● EXERCISE DETAILS:
Find the line with "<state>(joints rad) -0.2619" in the records below. Output exactly from there until after the line with "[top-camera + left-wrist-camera", without pictures.

Extracted data entries:
######
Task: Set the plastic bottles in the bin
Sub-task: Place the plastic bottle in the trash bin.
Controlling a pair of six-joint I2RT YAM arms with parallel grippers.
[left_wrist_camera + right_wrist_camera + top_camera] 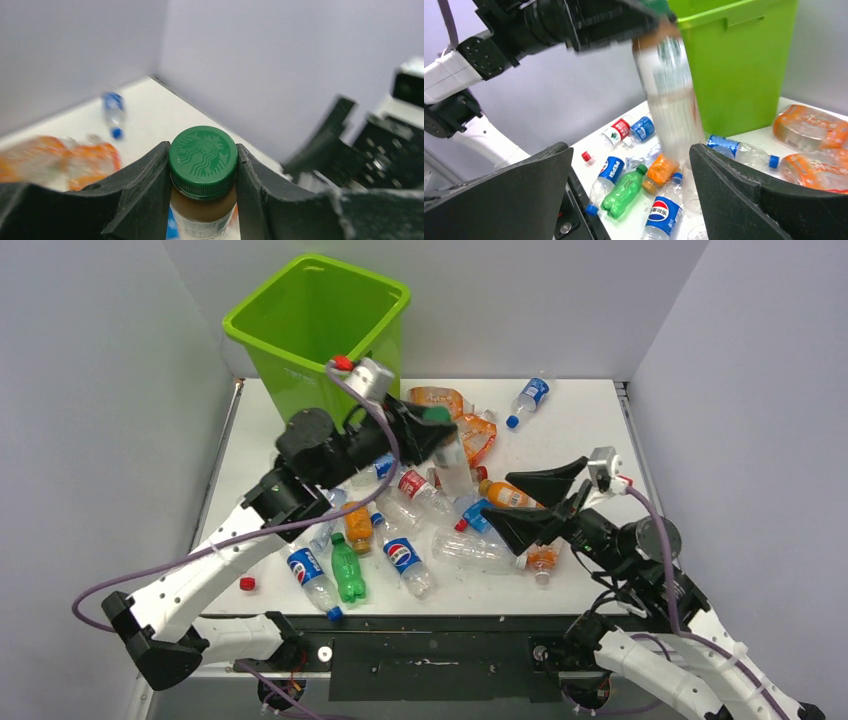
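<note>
While the held bottle [455, 472] hangs neck-up from the left hand [440, 430], top view first: it is clear of the desk [580, 430], above the heap of plastic bottles [400, 525] at centre. Bin [262, 312] stands at 11 o'clock on the desk, its open mouth toward 10 o'clock from the load. Right hand [530, 505] at 4 o'clock of the heap, spread wide, nothing in it.

Left wrist view: both fingers [145, 195] pinch just under the green cap [202, 157], closed on the neck; body below mostly hidden. Grip looks centred, so the cap's flange should guard against slipping.

Right wrist view: load is blurred, probably swinging; bin wall at 1 o'clock behind it.

Judgement: step in hand is the carry. Lift enough for the bottle's base to pass the rim, travel toward 10 o'clock, release only once the whole bottle is over the mouth. Slow travel would damp any swing. Right hand is best left out of that path.
</note>
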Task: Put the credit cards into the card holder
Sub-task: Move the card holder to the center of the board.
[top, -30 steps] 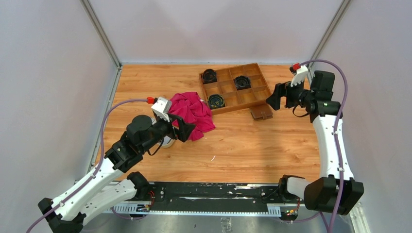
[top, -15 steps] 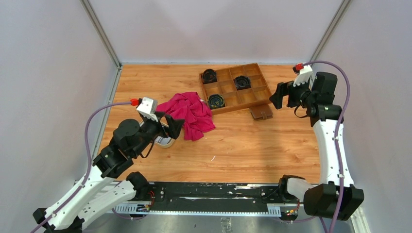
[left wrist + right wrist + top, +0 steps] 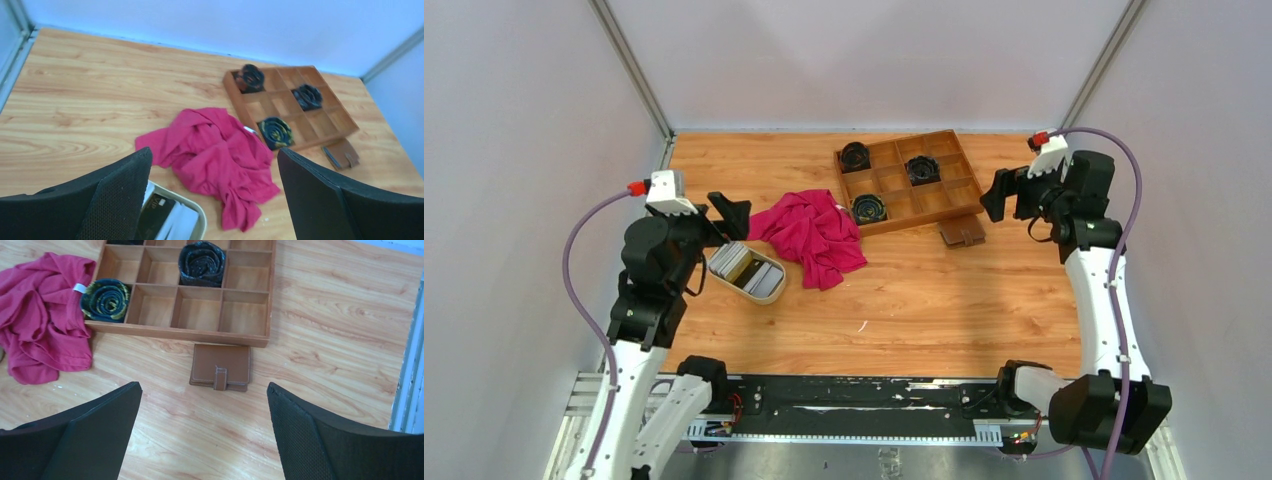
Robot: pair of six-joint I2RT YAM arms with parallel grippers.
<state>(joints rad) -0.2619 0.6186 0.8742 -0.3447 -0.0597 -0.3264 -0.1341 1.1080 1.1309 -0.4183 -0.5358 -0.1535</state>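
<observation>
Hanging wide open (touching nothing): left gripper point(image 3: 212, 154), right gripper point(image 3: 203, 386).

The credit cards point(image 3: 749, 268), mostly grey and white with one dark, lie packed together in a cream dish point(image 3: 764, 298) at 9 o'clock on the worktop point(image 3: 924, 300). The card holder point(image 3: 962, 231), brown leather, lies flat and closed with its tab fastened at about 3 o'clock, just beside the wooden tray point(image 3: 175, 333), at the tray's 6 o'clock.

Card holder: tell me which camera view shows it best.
The right wrist view. There the card holder lies closed and large in frame, snap tab toward the camera, beside the wooden tray. The top external view shows it as a small brown patch by the tray; the left wrist view catches it small, far right.
</observation>
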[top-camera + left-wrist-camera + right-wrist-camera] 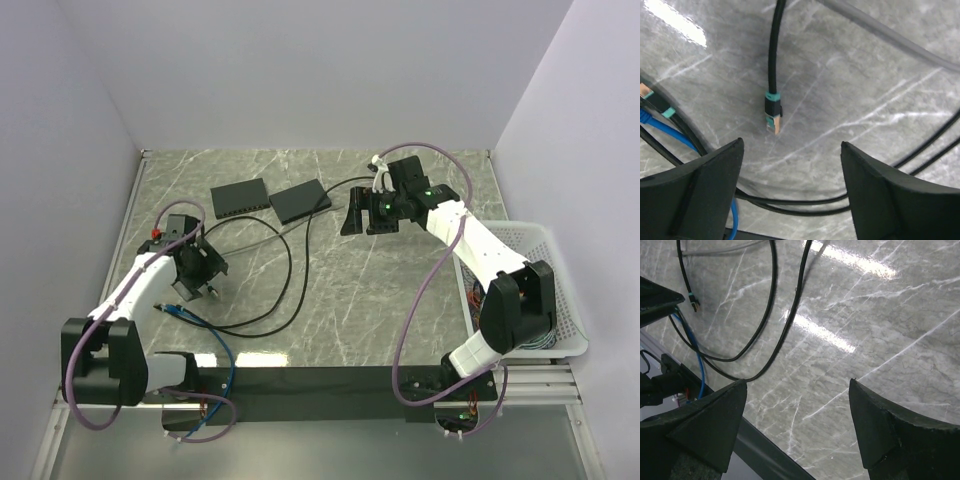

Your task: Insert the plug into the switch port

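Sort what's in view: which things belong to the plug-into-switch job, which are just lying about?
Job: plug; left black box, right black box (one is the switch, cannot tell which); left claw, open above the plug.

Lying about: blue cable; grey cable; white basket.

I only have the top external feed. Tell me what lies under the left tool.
Observer: The left wrist view shows the plug, gold-tinted tip on its black cable, lying flat on the table just ahead of the left tool.
Operator: Report whether that tool has hold of it.
Observer: No. Its fingers stand wide open, apart from the plug, gripping nothing.
Operator: Now give me the right tool.
Observer: The right tool is open and empty as well, per its wrist view.
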`<action>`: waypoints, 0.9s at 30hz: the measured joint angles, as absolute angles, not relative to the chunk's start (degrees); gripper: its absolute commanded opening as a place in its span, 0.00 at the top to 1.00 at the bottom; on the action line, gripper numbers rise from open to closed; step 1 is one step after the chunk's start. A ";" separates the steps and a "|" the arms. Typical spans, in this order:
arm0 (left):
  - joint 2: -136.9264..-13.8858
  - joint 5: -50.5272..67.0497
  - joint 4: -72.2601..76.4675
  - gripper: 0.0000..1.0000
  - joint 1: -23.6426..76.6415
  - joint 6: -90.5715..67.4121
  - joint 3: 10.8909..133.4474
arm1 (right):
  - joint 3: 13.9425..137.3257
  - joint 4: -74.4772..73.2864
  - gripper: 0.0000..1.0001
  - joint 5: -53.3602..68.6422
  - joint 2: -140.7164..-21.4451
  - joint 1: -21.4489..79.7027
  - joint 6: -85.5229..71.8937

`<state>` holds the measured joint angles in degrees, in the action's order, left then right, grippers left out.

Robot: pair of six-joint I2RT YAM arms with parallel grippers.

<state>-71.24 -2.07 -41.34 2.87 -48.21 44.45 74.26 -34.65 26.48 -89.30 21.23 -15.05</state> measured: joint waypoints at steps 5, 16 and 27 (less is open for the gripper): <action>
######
● EXPECTED OUTPUT:
<state>(joints rad) -0.2619 0.6186 0.8742 -0.3447 -0.0597 -0.3264 -0.1341 1.1080 1.1309 -0.4183 -0.5358 -0.1535</state>
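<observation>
Hanging wide open (touching nothing): left gripper point(image 3: 212, 154), right gripper point(image 3: 203, 386).

The credit cards point(image 3: 749, 268), mostly grey and white with one dark, lie packed together in a cream dish point(image 3: 764, 298) at 9 o'clock on the worktop point(image 3: 924, 300). The card holder point(image 3: 962, 231), brown leather, lies flat and closed with its tab fastened at about 3 o'clock, just beside the wooden tray point(image 3: 175, 333), at the tray's 6 o'clock.

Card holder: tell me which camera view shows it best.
The right wrist view. There the card holder lies closed and large in frame, snap tab toward the camera, beside the wooden tray. The top external view shows it as a small brown patch by the tray; the left wrist view catches it small, far right.
</observation>
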[top-camera + left-wrist-camera + right-wrist-camera] 

Nothing else is needed to complete this exercise.